Depending on usage patterns, the current LRU policy may create a
non-injective mapping between userspace ring ids and kernel rings.

This behaviour is undesired as apps that attempt to fill all HW blocks
would be unable to reach some of them.

This change forces the LRU policy to create bijective mappings only.

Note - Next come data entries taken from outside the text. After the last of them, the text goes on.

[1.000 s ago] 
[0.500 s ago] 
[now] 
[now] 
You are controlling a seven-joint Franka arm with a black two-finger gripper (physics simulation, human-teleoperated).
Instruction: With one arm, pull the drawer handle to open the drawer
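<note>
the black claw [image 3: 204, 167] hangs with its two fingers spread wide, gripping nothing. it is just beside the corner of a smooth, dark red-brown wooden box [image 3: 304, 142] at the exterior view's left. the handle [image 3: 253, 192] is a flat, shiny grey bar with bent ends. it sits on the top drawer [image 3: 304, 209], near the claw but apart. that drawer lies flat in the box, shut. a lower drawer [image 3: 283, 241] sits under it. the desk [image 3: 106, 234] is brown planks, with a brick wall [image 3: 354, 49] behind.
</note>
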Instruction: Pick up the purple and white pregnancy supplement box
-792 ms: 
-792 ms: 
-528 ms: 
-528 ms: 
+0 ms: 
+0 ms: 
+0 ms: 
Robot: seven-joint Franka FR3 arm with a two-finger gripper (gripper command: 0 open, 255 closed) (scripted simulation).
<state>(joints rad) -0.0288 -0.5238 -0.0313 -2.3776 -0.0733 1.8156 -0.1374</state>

v2: compress ring_blacklist
v3: simplify amdgpu_ring_is_blacklisted() logic

Signed-off-by: Andres Rodriguez <andresx7@gmail.com>
Reviewed-by: Nicolai Hähnle <nicolai.haehnle@amd.com>
---
 drivers/gpu/drm/amd/amdgpu/amdgpu_queue_mgr.c | 16 +++++++++++--
 drivers/gpu/drm/amd/amdgpu/amdgpu_ring.c      | 33 +++++++++++++++++++++------
 drivers/gpu/drm/amd/amdgpu/amdgpu_ring.h      |  4 ++--
 3 files changed, 42 insertions(+), 11 deletions(-)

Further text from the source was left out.